Last One Speaks has some great stuff as usual. And thanks to Libby for her support on my little censorship problem.
The Drug Sense Weekly and Drug War Chronicle newsletters are chock full of good stuff again this week. Be sure to check them out.
The U.S. is continuing its boneheaded foreign drug policy by denying a visa to Bolivian coca grower leader Evo Morales, who also heads the country’s second largest political party. That’s right – support hard-line drug war puppets that end up with revolt, while pretending the real concerns of the Bolivian people don’t exist.
Via TalkLeft:
- Oakland, California may begin regulating pot cafes
- The Pennsylvania Supreme Court struck down ‘suspicionless’ school drug testing. Great news!
“The theory apparently is that, even in the absence of any suspicion of drug or alcohol abuse, it is appropriate to single these students out and say, in effect: ‘Choose one: your Pennsylvania constitutional right to privacy or the chess club,’ ” Justice Ronald D. Castille wrote in a 32-page opinion.“What lesson does a program targeting the personal privacy of some but not all students and lacking both individualized suspicion or any reasoned basis for a suspicionless search teach our young?” Castille wrote.

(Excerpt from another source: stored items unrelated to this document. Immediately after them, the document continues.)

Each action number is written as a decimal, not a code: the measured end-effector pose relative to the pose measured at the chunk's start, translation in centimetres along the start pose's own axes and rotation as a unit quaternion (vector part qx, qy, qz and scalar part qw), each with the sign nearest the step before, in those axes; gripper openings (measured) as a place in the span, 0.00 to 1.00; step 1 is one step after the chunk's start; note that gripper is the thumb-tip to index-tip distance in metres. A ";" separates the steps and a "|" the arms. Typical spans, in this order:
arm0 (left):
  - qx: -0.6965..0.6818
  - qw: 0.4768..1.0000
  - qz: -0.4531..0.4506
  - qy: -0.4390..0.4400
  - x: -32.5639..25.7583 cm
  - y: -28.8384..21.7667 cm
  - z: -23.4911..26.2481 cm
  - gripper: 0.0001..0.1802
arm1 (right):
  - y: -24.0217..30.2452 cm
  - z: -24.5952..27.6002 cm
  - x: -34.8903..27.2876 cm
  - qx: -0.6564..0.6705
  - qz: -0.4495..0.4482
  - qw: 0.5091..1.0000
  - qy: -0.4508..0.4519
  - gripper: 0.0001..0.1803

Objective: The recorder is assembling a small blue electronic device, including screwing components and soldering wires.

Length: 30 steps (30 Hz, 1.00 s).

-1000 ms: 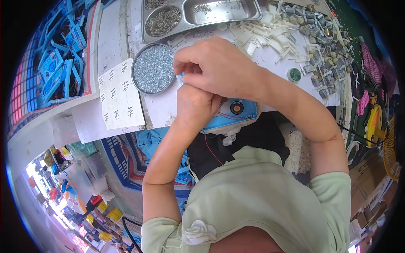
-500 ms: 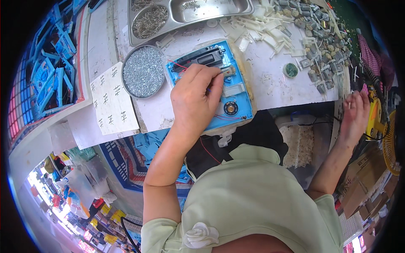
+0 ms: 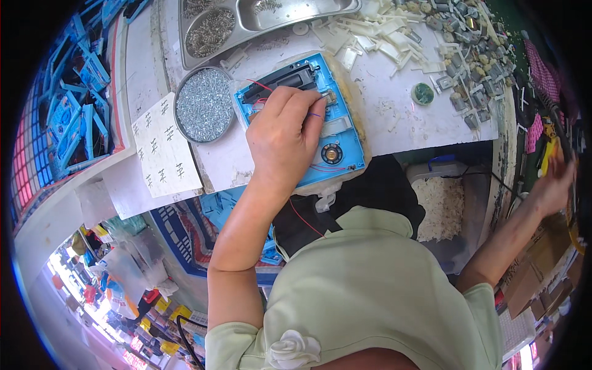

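A light blue plastic casing [image 3: 346,139] lies open side up on a pad on the bench. It holds a black battery compartment, a round speaker [image 3: 332,154], a whitish plastic piece [image 3: 335,126] and thin red wires. My left hand [image 3: 280,132] rests over the casing, thumb and fingertips pinched at a small silver motor [image 3: 330,98] in it; the hand covers the casing's middle. Far to the right, my right hand [image 3: 552,188] is raised off the bench beside a yellow object [image 3: 553,151] and a dark cord or tool. Its fingers are blurred and partly hidden.
Left of the casing stand a round dish of screws [image 3: 205,105] and a handwritten paper sheet [image 3: 165,148]. A metal tray [image 3: 243,34] with springs sits behind. Motors [image 3: 465,80] and white plastic parts [image 3: 385,37] are heaped at the back right, near a small green-filled tub [image 3: 422,94].
My right hand has moved outward to the right, beyond the bench edge, toward the yellow object. My left hand stays on the casing; the whole view has shifted slightly.
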<state>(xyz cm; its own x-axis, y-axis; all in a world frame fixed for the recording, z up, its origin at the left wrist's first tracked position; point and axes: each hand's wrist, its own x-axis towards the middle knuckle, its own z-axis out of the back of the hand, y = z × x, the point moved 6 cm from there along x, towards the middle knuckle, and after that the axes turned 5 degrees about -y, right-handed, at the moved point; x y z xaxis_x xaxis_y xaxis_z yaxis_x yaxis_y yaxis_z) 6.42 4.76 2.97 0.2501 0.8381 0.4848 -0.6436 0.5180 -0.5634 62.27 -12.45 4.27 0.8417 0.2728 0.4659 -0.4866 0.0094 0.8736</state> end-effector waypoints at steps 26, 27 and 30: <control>0.017 1.000 0.013 0.019 -0.3 0.4 -0.2 0.09 | 15.7 -20.9 -26.7 0.212 0.090 0.819 0.526 0.14; 0.016 1.000 0.014 0.020 -0.3 0.5 -0.2 0.09 | 15.8 -21.0 -26.7 0.207 0.086 0.818 0.529 0.14; 0.015 1.000 0.007 0.012 -0.3 0.5 -0.3 0.09 | 15.9 -21.1 -26.7 0.204 0.087 0.817 0.532 0.14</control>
<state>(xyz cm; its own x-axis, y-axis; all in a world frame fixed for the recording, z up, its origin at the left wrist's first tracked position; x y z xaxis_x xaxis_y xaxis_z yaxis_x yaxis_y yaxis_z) 6.22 4.77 2.37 0.2587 0.8492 0.4604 -0.6680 0.5016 -0.5497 27.11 0.72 2.77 -0.0180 0.9201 0.3914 -0.2763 -0.3807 0.8824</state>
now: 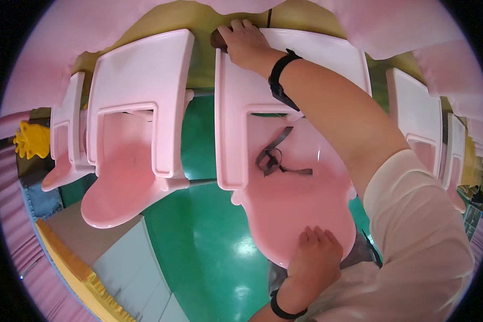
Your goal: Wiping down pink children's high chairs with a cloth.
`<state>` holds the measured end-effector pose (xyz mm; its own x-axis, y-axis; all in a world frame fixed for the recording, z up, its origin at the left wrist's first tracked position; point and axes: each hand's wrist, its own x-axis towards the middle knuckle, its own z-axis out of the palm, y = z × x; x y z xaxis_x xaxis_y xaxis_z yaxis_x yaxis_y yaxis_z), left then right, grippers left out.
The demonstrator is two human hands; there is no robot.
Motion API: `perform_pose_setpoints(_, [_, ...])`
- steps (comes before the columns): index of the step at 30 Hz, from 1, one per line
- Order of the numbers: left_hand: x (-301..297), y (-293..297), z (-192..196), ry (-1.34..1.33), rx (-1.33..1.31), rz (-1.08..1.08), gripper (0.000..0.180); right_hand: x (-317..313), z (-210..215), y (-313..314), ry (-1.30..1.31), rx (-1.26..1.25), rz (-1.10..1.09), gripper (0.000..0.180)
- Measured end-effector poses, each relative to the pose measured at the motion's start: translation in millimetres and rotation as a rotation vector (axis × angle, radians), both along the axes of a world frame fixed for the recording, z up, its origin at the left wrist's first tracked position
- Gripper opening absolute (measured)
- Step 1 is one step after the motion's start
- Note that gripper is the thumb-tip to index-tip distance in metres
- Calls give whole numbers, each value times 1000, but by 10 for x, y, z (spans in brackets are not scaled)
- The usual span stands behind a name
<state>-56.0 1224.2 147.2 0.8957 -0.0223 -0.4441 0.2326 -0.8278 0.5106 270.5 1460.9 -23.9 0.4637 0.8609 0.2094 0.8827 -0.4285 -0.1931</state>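
Note:
A pink high chair with a wide pale pink tray stands in front of me. At the tray's far left corner, my right hand is closed on a dark brown, rounded thing, perhaps a folded cloth or pad, mostly hidden under the fingers. Nearer to me, my left hand curls over the top edge of the chair's backrest, fingers on its inner face. A loose grey harness strap with a dark buckle lies on the seat between the two hands.
Another pink high chair stands close on the left, a further one beyond it. To the right are more pink chairs. Pink draped cloth borders the far side. A yellow-edged white unit sits lower left on the green floor.

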Motion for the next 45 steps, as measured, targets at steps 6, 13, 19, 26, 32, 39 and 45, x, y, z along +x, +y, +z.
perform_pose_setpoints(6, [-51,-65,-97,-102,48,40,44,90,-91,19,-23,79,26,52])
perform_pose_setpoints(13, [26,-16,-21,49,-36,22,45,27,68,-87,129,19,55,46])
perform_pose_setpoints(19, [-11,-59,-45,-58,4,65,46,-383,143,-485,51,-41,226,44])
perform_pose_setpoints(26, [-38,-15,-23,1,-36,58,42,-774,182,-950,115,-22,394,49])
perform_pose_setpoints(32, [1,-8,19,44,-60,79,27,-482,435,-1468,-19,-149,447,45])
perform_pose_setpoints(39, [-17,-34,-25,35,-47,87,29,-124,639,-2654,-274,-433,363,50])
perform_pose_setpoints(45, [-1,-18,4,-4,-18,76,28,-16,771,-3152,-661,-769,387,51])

Surrey cricketers in drug-testing farce
One day last summer, testers from UK Sport arrived at the ground where Surrey were playing at 9am and asked the quartet to provide urine samples. All were found to be negative but the testers were unhappy, having been kept waiting until after 6.30pm.
They tried to bring the athletes up on charges, but had failed to read the rules…
One of the players claimed he had not provided a sample earlier as he could not be disturbed during “office hours” – 9am to 6:30pm for a cricketer.
The rules allow an athlete to provide a sample at the end of their sporting activity and the athletes were following the rules precisely.